What the task requires
Reproduce the data exactly; no word may be added or dropped.

Provided material
===============

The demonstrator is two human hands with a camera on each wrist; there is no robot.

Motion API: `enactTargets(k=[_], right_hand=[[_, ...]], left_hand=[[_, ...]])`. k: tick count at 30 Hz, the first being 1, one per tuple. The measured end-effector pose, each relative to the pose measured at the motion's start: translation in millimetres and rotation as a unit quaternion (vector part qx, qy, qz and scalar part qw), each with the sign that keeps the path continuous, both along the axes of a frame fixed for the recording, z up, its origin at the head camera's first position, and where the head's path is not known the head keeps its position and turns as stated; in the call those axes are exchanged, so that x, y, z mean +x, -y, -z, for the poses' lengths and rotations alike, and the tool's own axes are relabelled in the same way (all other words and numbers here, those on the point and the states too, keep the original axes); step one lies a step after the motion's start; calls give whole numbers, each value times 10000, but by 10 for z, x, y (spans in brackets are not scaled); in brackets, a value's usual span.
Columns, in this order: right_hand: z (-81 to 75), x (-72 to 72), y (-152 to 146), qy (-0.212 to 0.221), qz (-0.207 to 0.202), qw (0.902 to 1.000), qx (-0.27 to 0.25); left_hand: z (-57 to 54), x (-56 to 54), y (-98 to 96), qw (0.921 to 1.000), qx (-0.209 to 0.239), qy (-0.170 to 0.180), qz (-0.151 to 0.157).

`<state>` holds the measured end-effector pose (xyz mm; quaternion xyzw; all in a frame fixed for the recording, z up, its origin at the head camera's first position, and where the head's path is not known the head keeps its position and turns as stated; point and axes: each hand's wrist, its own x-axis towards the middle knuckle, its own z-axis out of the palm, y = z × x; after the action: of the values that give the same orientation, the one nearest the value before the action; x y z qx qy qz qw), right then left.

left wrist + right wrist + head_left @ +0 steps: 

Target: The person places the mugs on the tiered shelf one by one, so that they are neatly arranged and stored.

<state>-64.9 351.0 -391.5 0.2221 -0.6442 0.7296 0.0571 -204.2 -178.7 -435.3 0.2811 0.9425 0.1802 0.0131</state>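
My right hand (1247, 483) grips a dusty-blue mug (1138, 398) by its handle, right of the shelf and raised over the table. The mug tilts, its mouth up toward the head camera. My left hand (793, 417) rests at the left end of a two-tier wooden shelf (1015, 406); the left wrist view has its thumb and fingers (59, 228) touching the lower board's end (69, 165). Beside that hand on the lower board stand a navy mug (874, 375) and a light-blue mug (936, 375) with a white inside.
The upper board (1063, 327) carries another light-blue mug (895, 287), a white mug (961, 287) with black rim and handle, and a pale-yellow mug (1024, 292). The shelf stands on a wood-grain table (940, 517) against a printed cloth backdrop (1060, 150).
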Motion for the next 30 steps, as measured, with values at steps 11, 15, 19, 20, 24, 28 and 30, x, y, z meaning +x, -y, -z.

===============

Result
The demonstrator is two human hands with a camera on each wrist; there is no robot.

Motion API: `enactTargets(k=[_], right_hand=[[_, ...]], left_hand=[[_, ...]])`. k: tick count at 30 Hz, the first being 1, one per tuple. The measured end-effector pose, each relative to the pose measured at the motion's start: translation in millimetres and rotation as a unit quaternion (vector part qx, qy, qz and scalar part qw), each with the sign that keeps the path continuous, both along the axes of a frame fixed for the recording, z up, its origin at the head camera's first position, and where the head's path is not known the head keeps its position and turns as stated; in the call those axes are exchanged, so that x, y, z mean +x, -y, -z, for the poses' lengths and rotations alike, and the tool's own axes are relabelled in the same way (all other words and numbers here, those on the point and the states too, keep the original axes); step one lies a step after the motion's start; calls give whole numbers, each value times 10000, but by 10 for z, x, y (spans in brackets are not scaled); in brackets, a value's usual span.
Columns, in this order: right_hand: z (-81 to 75), x (-72 to 72), y (-152 to 146), qy (-0.212 to 0.221), qz (-0.207 to 0.202), qw (0.902 to 1.000), qx (-0.27 to 0.25); left_hand: z (-57 to 54), x (-56 to 54), y (-98 to 96), qw (0.921 to 1.000), qx (-0.209 to 0.239), qy (-0.170 to 0.180), qz (-0.151 to 0.157).

`<state>` holds the measured end-effector pose (xyz mm; quaternion xyzw; all in a frame fixed for the recording, z up, its origin at the head camera's first position, and where the head's path is not known the head keeps its position and turns as stated; point and axes: each hand's wrist, its own x-axis towards the middle knuckle, its own z-axis out of the palm, y = z × x; after the action: of the values that give the same orientation, the one nearest the value before the action; x y z qx qy qz qw), right then left.

left wrist + right wrist + head_left @ +0 steps: 

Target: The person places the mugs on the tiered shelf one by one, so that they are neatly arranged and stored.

<state>-64.9 351.0 -391.5 0.2221 -0.6442 0.7296 0.0571 -204.2 -178.7 -435.3 0.2811 0.9425 0.1802 0.0131</state>
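My right hand (1247, 483) grips a dusty-blue mug (1138, 398) by its handle, right of the shelf and raised over the table. The mug tilts, its mouth up toward the head camera. My left hand (793, 417) rests at the left end of a two-tier wooden shelf (1015, 406); the left wrist view has its thumb and fingers (59, 228) touching the lower board's end (69, 165). Beside that hand on the lower board stand a navy mug (874, 375) and a light-blue mug (936, 375) with a white inside.
The upper board (1063, 327) carries another light-blue mug (895, 287), a white mug (961, 287) with black rim and handle, and a pale-yellow mug (1024, 292). The shelf stands on a wood-grain table (940, 517) against a printed cloth backdrop (1060, 150).
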Motion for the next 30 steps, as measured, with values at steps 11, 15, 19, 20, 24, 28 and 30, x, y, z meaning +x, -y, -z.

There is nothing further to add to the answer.